9.7.2021 (geändert 22.3.2022)
Raw-Format für Einsteiger. Dritter Teil.
Im Netz gibt es unzählige Videos zur Bildbearbeitung und den verschiedenen Programmen. Bei fast allen geht es um die Werkzeuge und wie sie funktionieren. Auch die ersten beiden Teile meiner Reihe »Raw-Format für Einsteiger« tun genau das. Was fehlt ist eine Antwort auf die Frage, warum man ein Bild auf eine bestimmte Weise bearbeitet.
Tatsache ist, dass euch in der digitalen Dunkelkammer kaum Grenzen gesetzt sind. Ihr könnt aus einem Bild machen, was ihr wollt. Und genau darum geht es in diesem dritten und letzten Teil dieser Reihe. Denn der vielleicht wichtigste Punkt im Bereich Digitalfotografie und Bildbearbeitung ist meiner Meinung nach, sich nicht in deren unendlichen Möglichkeiten zu verlieren. Ihr solltet nicht nur wissen was ihr tut, sondern auch warum.
Bildbearbeitung ist ein Prozess. Geschmäcker ändern sich, man macht neue Erfahrungen, entwickelt sich, lernt dazu. In derselben Raw-Datei seht ihr später vielleicht ein ganz anderes Bild. Selbst wenn nur ein einziger Tag zwischen ihnen liegt, können zwei Bearbeitungen völlig verschieden sein. Das folgende Bild etwa habe ich an einem stürmischen Nachmittag im Sommer 2017 an der Ostküste Bornholms aufgenommen und einige Wochen später entwickelt. Vor einigen Tagen habe ich mir das Bild erneut angeschaut und bearbeitet.
Die erste Bearbeitung war nicht schlecht. Sie zeigt aber auch nicht ganz das, was ich heute in dieser Aufnahme sehe und was ich damals beim Fotografieren empfunden habe. Das Ergebnis meiner zweiten Bearbeitung ist schwarzweiß, kontrastreicher, dunkler, leicht kühl getönt und mit einer feinen Filmkornsimulation. Die Strukturen von Fels, Gischt und Himmel sind stärker betont und der Blick enger. Das Bild kommt meinem Eindruck einer kraftvollen, rauen, eindrücklichen Szene sehr viel näher. Beide Versionen, die alte und die neue, sind gültig. Was sie unterscheidet, ist die Intention meiner Bearbeitung. Und das ist wiederum ein Punkt, der meiner Meinung nach in den meisten Tutorials und Erklärvideos zu kurz kommt.

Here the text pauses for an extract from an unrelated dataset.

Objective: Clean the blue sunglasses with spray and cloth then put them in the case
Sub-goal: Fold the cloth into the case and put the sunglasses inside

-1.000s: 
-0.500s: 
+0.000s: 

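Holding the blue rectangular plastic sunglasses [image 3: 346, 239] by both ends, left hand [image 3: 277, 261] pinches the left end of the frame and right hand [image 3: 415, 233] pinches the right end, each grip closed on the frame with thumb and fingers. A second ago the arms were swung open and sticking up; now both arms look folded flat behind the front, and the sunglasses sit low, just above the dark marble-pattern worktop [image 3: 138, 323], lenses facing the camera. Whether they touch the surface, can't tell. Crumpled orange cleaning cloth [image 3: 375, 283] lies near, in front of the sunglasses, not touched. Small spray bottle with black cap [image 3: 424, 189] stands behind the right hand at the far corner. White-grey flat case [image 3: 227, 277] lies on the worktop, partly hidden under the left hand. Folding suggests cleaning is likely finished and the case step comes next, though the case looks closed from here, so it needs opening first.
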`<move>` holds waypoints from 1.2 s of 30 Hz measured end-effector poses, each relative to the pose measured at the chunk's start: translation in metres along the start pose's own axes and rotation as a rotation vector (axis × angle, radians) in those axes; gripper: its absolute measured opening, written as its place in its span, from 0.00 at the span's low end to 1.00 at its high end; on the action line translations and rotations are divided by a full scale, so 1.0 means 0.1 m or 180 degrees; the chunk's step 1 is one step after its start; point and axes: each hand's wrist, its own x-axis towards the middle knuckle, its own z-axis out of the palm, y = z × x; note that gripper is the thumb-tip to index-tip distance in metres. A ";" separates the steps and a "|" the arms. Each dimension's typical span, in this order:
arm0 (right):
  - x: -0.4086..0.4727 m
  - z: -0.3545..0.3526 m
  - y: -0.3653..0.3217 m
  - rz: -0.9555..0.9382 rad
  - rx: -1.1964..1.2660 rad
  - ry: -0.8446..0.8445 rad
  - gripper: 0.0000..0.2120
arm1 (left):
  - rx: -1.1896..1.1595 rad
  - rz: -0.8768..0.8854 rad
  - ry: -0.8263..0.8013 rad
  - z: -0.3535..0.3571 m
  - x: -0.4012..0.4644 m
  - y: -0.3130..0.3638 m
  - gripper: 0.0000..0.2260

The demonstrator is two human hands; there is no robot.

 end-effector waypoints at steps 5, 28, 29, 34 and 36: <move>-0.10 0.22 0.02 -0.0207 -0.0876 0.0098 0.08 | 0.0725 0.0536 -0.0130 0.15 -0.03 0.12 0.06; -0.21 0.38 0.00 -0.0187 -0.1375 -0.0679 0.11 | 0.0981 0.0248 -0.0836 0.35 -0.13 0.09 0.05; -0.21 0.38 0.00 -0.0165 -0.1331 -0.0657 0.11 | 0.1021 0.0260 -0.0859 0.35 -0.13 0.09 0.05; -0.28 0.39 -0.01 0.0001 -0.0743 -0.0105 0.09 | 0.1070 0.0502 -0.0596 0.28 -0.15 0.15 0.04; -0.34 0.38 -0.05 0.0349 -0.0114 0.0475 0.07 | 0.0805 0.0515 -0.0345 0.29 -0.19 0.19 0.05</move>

Ich könnte dazu jetzt selbst etwas erzählen. Aber wie es der Zufall will, habe ich vor einigen Monaten den Bonner Naturfotografen Felix Wesch gefragt, ob er mir etwas zu seiner Bildbearbeitung erzählen kann. Einfach aus Interesse, und auch nicht zu den genauen Arbeitsschritten, sondern darüber, was bei ihm zwischen Bild im Kopf, Bild im Kasten und fertigem Bild passiert. Praktischerweise hat Felix auch einen kleinen Youtube-Kanal und ist dort ein paar Wochen später in einem Video auf meine Frage eingegangen, ausführlich und mit vielen Vorher-Nachher-Bildern:
Mittlerweile gibt es sogar ein zweites Video. Den positiven Kommentaren unter den Videos nach können auch andere diesen Gedanken zur Bildbearbeitung viel abgewinnen.
Für diejenigen, die gut Englisch sprechen: Der neuseeländische Fotograf William Patino hat zu diesem Thema vor wenigen Tagen ebenfalls ein Video veröffentlicht. Ausführlich und leicht verständlich erklärt er dort, wie er sich einem neuen Bild nähert und wie und mit welchem Ziel er es bearbeitet. Und warum er sich Zeit nimmt es in Abständen immer wieder zu begutachten, bevor er es veröffentlicht.
Natürlich beziehen sich diese Videos in erster Linie auf Natur- und Landschaftsfotografie. Andere Richtungen wie Portrait- oder Architekturfotografie haben ihre eigenen Anforderungen und Möglichkeiten. Das Prinzip der bewussten Bildbearbeitung aber bleibt gleich.